It is now possible to admire the most beautiful pieces in the Louvre museum without leaving your living room: the famous museum has opened a new database where all the works in its collections, whether on display or not, are accessible. free to the public via the Internet, already with notices on three quarters of them.

"This is a step prepared for many years with the aim of serving the general public as well as the public of researchers.

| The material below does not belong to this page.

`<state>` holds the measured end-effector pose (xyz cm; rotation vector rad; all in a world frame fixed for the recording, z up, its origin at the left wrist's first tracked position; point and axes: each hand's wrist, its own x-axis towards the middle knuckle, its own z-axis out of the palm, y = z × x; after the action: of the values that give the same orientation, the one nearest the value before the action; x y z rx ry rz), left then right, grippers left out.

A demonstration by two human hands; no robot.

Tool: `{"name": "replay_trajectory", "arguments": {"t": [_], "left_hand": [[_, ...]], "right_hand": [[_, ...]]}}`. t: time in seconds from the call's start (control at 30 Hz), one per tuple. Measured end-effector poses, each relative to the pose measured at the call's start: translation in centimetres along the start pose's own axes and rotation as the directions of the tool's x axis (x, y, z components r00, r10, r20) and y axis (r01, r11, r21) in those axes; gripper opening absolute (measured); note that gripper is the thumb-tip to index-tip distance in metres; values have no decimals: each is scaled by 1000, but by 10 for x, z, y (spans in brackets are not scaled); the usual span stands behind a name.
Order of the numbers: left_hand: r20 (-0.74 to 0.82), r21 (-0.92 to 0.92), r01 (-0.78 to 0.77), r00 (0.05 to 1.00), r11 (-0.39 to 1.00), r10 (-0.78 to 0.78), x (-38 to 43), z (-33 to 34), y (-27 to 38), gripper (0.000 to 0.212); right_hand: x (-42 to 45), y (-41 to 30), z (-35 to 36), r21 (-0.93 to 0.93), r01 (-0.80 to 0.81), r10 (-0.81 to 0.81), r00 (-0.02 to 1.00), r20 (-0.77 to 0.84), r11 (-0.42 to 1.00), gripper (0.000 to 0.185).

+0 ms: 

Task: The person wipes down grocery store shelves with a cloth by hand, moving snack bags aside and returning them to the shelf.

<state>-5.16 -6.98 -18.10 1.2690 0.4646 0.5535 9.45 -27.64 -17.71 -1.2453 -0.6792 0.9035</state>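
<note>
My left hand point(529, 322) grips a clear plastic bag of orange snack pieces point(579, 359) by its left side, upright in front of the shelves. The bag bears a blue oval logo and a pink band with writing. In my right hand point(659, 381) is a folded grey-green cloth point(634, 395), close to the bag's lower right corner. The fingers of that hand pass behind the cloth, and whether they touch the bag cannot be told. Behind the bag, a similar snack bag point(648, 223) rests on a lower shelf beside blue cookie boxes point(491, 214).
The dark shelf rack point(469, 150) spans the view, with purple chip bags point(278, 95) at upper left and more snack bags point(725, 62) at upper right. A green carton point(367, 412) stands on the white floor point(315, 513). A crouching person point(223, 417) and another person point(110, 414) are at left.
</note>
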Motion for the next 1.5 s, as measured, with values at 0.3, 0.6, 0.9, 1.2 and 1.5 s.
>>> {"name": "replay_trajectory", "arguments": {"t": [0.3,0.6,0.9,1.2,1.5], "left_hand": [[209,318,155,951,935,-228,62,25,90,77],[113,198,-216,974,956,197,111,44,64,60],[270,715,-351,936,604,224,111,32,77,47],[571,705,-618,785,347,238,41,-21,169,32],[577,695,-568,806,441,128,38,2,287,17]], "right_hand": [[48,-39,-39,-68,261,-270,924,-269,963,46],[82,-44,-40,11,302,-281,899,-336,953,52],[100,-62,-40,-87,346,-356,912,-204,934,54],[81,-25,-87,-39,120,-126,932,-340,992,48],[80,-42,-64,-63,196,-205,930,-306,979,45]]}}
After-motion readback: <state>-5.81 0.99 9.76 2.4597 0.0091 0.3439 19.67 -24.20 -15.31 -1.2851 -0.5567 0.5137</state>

Accessibility is at the heart of our missions", underlined in a videoconference the president and director of the Louvre Jean-Luc Martinez.

The new site already includes more than 482,000 widely illustrated notices, or about three-quarters of the collections.

It replaces the old Atlas base, whose perimeter was limited to the works on display.

The consultation will allow you to explore the emblematic works as well as to consult, for example, fragmentary archaeological series of Greek antiquities.

Collections.louvre.fr has therefore been designed for both researchers and amateurs with numerous entries, routes, tools, notices, etc.

The platform also covers the Delacroix museum (which depends on the Louvre), the sculptures of the Tuileries and the works recovered in Germany since 1945 and entrusted to the custody of the Louvre pending their possible return to their despoiled owner.

A work can be searched, whether it is exhibited in theaters, on deposit in other institutions or in reserves, in particular those stored in the new ultramodern center in Liévin (Pas-de-Calais).

Virtual tours on the rise

In addition to this platform, there is a new website, louvre.fr, which aims to be more ergonomic, more visual, more immersive, more narrative.

It is accessible in French, English, Spanish and Chinese, also making a large place for images and video.

It was designed primarily for practical use on a tablet or smartphone, studies having shown that 60% of consultations were already done through these means.

It is designed for all audiences, from schoolchildren to many foreign tourists, with general admission.  

"There was a public appetite for narrative [around the works and the museum] to which we responded", underlined Dominique de Font-Réaulx, director of mediation and cultural programming, explaining that "a large place was given to the still and animated image [to accompany these stories in the largest museum in the world] ".

The year Covid 2020 was marked by an explosion of visits to the Louvre site and its increased presence on social networks: 21 million visits to louvre.fr and 10 million subscribers on the networks.